- Born: January 12, 1924 Richmond, Indiana, U.S.
- Died: January 13, 2010 (aged 86) Coeur d'Alene, Idaho
- Education: Haverford College University of California
- Scientific career
- Workplaces: Scripps Institution of Oceanography University of California, San Diego

= Edward Brinton =

American academic oceanographer and biologist (1924–2010)

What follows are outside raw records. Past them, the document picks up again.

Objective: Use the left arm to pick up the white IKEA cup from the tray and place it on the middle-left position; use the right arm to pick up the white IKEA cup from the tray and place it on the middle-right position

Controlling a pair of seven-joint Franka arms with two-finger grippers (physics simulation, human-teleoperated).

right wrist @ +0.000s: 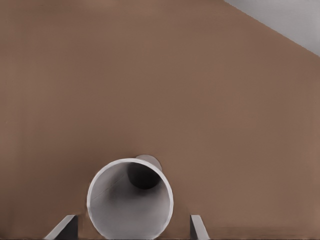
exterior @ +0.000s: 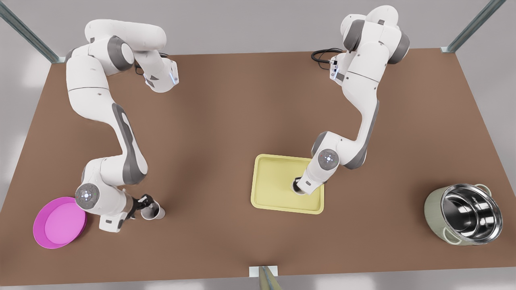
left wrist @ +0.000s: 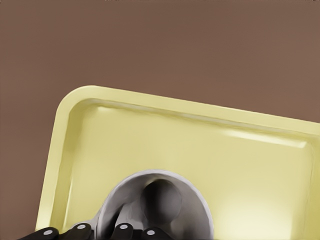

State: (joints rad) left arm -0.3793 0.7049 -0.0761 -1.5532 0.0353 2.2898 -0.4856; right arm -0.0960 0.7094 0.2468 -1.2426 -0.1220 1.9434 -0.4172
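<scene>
Near the table's [exterior: 225, 121] front-left corner, as the front view has it, a pink bowl [exterior: 60, 222] is seen, and just beside it the right gripper [exterior: 147, 202] is set over a white cup [exterior: 154, 212] on the bare tabletop. A steel pot [exterior: 463, 219] is placed near the opposite front corner, well apart from everything else. The tray [exterior: 270, 181] is found near the middle of the front edge, with the left gripper [exterior: 301, 186] lowered onto it. In the front view the second cup [left wrist: 195, 215] is almost wholly hidden by that wrist; in the left wrist view its mouth is shown, standing inside the tray near one rim, cut off at the frame edge. Whether the left jaws are spread or closed cannot be told. In the right wrist view the fingers [right wrist: 197, 226] are shown spread on either side of the cup, clear of its wall.
</scene>
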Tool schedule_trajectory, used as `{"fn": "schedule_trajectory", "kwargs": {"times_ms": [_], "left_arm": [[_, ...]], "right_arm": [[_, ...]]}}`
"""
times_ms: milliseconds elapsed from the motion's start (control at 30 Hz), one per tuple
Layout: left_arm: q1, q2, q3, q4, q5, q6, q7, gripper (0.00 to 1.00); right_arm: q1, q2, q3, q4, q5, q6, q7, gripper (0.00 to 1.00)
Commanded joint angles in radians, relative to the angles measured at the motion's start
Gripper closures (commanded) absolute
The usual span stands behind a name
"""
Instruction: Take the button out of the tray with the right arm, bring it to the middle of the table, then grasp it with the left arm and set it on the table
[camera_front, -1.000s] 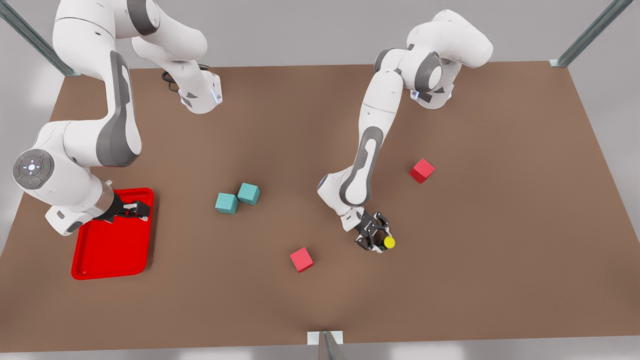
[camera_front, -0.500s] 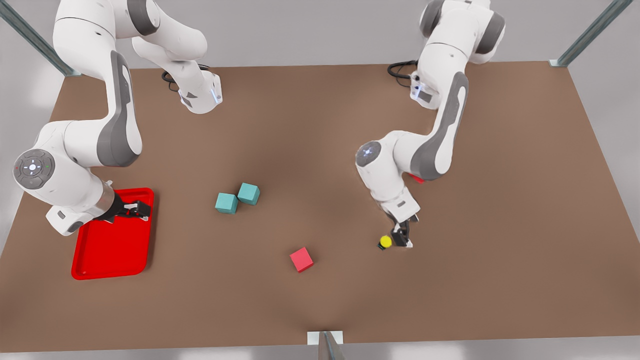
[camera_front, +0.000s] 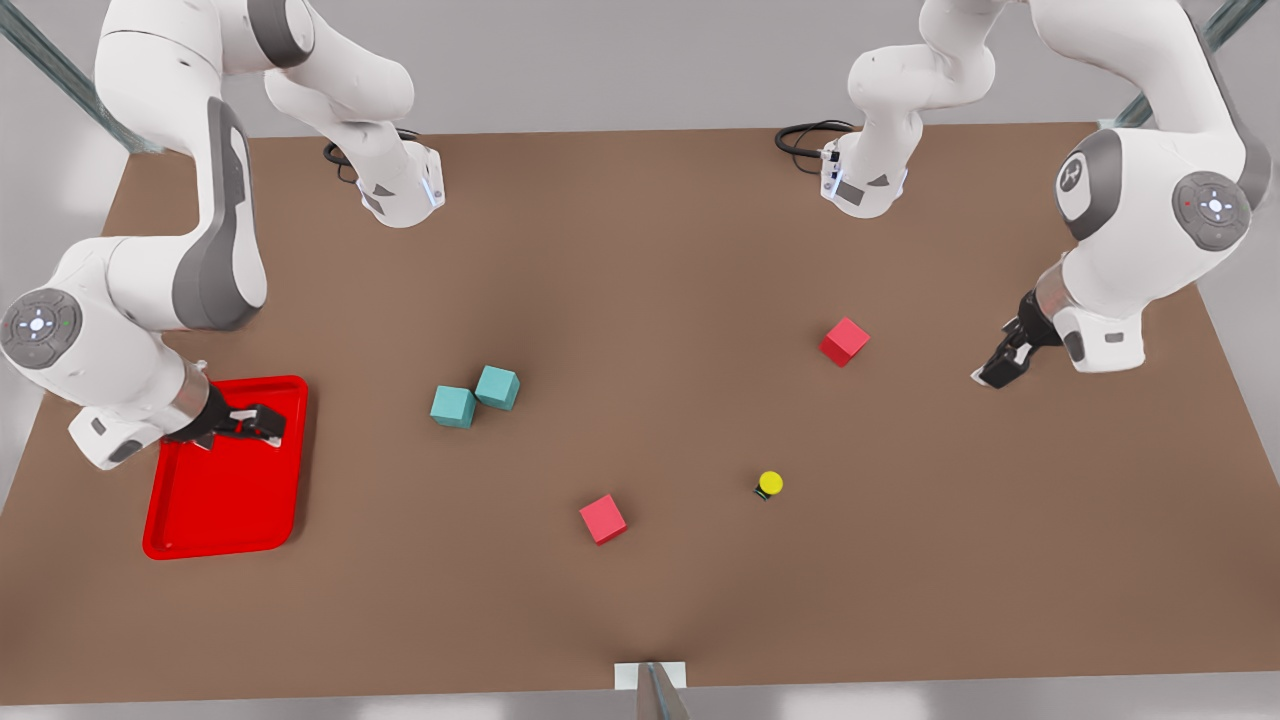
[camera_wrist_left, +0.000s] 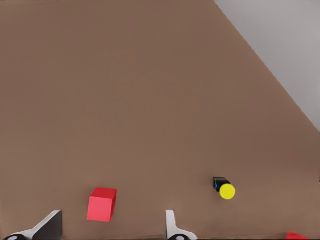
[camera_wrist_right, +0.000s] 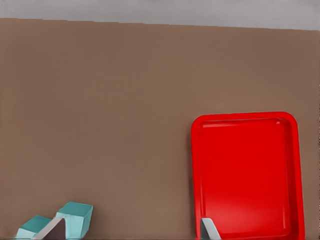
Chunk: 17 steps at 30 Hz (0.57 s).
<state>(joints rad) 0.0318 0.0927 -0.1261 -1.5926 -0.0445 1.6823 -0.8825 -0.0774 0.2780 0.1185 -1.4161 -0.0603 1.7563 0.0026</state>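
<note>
The button (camera_front: 769, 485), black with a yellow cap, lies by itself on the brown table (camera_front: 640, 250), right of centre in the front view; it also shows in the left wrist view (camera_wrist_left: 223, 188). My left gripper (camera_front: 993, 372) hangs open far off at the front view's right, holding nothing; its fingertips (camera_wrist_left: 50, 227) stand wide apart. My right gripper (camera_front: 262, 422) hovers open over the near-left corner region of the red tray (camera_front: 225, 510), which holds nothing (camera_wrist_right: 245, 170).
Two teal cubes (camera_front: 475, 396) touch each other left of centre. One red cube (camera_front: 603, 519) sits near the front middle, another red cube (camera_front: 844, 341) between the button and the left gripper. Arm bases stand at the table's far edge.
The left gripper has let go of the button and swung away to the front view's right. The button stays where it was set. The right arm shifted slightly leftward over the tray.
</note>
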Motion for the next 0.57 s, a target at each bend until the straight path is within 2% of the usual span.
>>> {"fn": "schedule_trajectory", "kwargs": {"times_ms": [0, 67, 533], "left_arm": [[-0.041, 0.001, -0.001, 0.005, -0.015, 0.000, 0.896, 0.00], [-0.039, 0.015, -0.001, 0.020, -0.015, 0.000, 0.896, 0.00], [-0.046, 0.093, 0.002, 0.083, -0.008, 0.002, 0.896, 0.00]], "right_arm": [[0.004, -0.060, 0.030, -0.007, -0.003, -0.055, 0.040, 0.00], [0.004, -0.091, 0.066, -0.011, -0.009, -0.073, 0.060, 0.00], [0.011, -0.056, 0.067, 0.005, -0.012, -0.070, 0.077, 0.00]]}}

Edward Brinton (January 12, 1924 - January 13, 2010) was a professor of oceanography and research biologist. His particular area of expertise was Euphausiids or krill, small shrimp-like creatures found in all the oceans of the world.

==Early life==
Brinton was born on January 12, 1924, in Richmond, Indiana to a Quaker couple, Howard Brinton and Anna Shipley Cox Brinton. Much of his childhood was spent on the grounds of Mills College where his mother was Dean of Faculty and his father was a professor. The family later moved to the Pendle Hill Quaker Center for Study and Contemplation, in Pennsylvania where his father and mother became directors.

==Academic career==
Brinton attended High School at Westtown School in Chester County, Pennsylvania. He studied at Haverford College and graduated in 1949 with a bachelor's degree in biology. He enrolled at Scripps Institution of Oceanography as a graduate student in 1950 and was awarded a Ph.D. in 1957. He continued on as a research biologist in the Marine Life Research Group, part of the CalCOFI program. He soon turned his dissertation into a major publication, The Distribution of Pacific Euphausiids. In this large monograph, he laid out the major biogeographic provinces of the Pacific (and part of the Atlantic), large-scale patterns of pelagic diversity and one of the most rational hypotheses for the mechanism of sympatric, oceanic speciation. In all of these studies the role of physical oceanography and circulation played a prominent part. His work has since been validated by others and continues, to this day, to form the basis for our attempts to understand large-scale pelagic ecology and the role of physics of the movement of water in the regulation of pelagic ecosystems. In addition to these studies he has led in the studies of how climatic variations have led to the large variations in the California Current, and its populations and communities. He has described several new species and, in collaboration with Margaret Knight, worked out the complicated life histories of many Euphausiid species. He received a formal tribute from the international GLOBEC program in 2009. He served as a major adviser and scientist for the State Department-sponsored Naga expeditions in the Gulf of Thailand and, later, as the curator of the UNESCO-sponsored Indian Ocean Biological Center in Cochin, India. He taught numerous students in both venues. His Academic career continued at Scripps until his retirement in the 1991.

==Family life==
Brinton met and married Desiree Ward in 1948. He had four children and was widowed in 1976. He remained unmarried until the time of his death. His primary residence was in La Jolla, California. He and his family lived in Bangkok, Thailand for a year in 1960, and in Kerala, India from 1965 to 1967. He died after a long illness on January 13, 2010.

==Publications==

- Brinton, Edward. The distribution of Pacific Euphausiids. Bulletin of the Scripps Institution of Oceanography, vol 8, number 2,1962.
- Brinton, Edward. Variable Factors affecting the Apparent Range and Estimated Concentration of Euphausiids in the North Pacific. Pacific Science 16, no. 4 (October 1962): 374–408.
- Brinton, Edward: Euphausiids of Southeast Asian waters. Naga Report volume 4, part 5. La Jolla: University of California, Scripps Institution of Oceanography, 1975.
- Brinton Edward: The oceanographic structure of the eastern Scotia Sea—III. Distributions of euphausiid species and their developmental stages in 1981 in relation to hydrography. Deep-Sea Research 1985;32:1153–1180.